● **WHAT YOU WILL DO**
Across the listing, how many lines contain "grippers"? The reply is the number alone.
______________________________
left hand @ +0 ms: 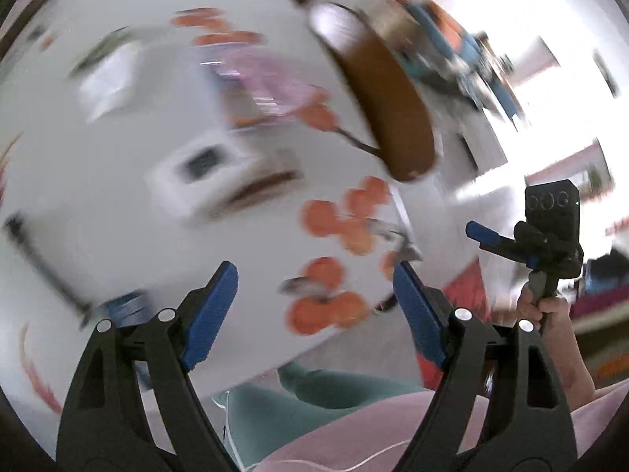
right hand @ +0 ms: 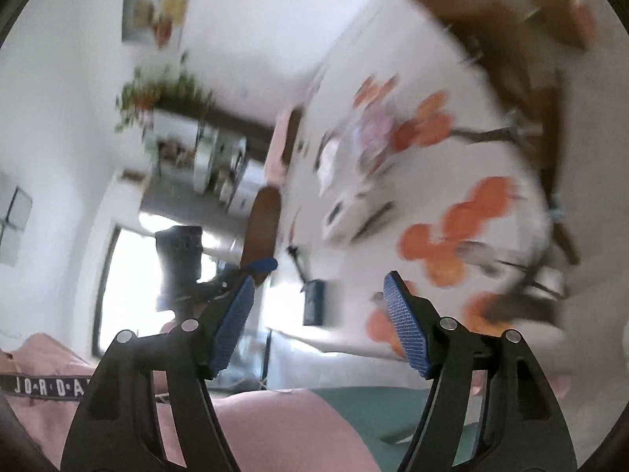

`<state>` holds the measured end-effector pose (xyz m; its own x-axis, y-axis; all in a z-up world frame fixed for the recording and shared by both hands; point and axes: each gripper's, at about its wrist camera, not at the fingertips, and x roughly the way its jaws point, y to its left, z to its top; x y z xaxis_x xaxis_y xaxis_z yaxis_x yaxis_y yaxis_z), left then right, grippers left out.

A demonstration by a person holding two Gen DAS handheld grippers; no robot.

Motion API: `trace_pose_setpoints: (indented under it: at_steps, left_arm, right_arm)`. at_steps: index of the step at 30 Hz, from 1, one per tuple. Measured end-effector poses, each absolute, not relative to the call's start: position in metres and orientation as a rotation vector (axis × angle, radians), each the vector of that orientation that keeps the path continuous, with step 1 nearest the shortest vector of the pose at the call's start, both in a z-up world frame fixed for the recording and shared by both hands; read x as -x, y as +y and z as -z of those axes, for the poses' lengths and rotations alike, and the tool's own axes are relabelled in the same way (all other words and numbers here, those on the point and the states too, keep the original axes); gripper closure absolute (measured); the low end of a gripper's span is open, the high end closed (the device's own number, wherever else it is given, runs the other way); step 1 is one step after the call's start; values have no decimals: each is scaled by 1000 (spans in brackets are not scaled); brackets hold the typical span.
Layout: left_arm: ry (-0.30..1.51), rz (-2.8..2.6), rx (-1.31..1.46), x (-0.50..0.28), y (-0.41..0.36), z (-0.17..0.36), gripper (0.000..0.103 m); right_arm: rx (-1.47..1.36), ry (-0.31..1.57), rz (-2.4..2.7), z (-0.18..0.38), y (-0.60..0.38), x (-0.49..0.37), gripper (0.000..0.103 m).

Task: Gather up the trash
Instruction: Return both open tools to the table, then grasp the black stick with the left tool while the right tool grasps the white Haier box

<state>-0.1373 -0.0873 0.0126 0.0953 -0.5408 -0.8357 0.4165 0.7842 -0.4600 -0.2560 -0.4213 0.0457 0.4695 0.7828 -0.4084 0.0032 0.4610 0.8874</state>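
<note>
Both views are smeared by motion. A table (left hand: pixel 98 204) under a white cloth with orange flowers carries blurred litter: a white box (left hand: pixel 204 169), a pink-purple wrapper (left hand: pixel 267 78), a white sheet (left hand: pixel 110 74) and a small blue item (left hand: pixel 125 303). My left gripper (left hand: pixel 314 275) hangs open over the table's near edge, with nothing between its blue pads. In the right wrist view the right gripper (right hand: pixel 320 281) is also open and holds nothing, raised above the same box (right hand: pixel 354 212) and wrapper (right hand: pixel 373 133). A hand (left hand: pixel 546 310) carries the right gripper (left hand: pixel 507 247) at the far right.
Brown wooden chairs (left hand: pixel 389 110) (right hand: pixel 263 228) stand at the table's sides. A dark stick-like object (left hand: pixel 39 263) lies on the cloth at the left. A shelf with plants and jars (right hand: pixel 188 149) and a bright window (right hand: pixel 129 275) are behind. A person's green trousers (left hand: pixel 334 389) are below.
</note>
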Motion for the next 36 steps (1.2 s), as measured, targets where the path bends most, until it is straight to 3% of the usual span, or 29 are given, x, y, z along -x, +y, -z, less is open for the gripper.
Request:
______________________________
● **EXERCISE OUTPUT**
2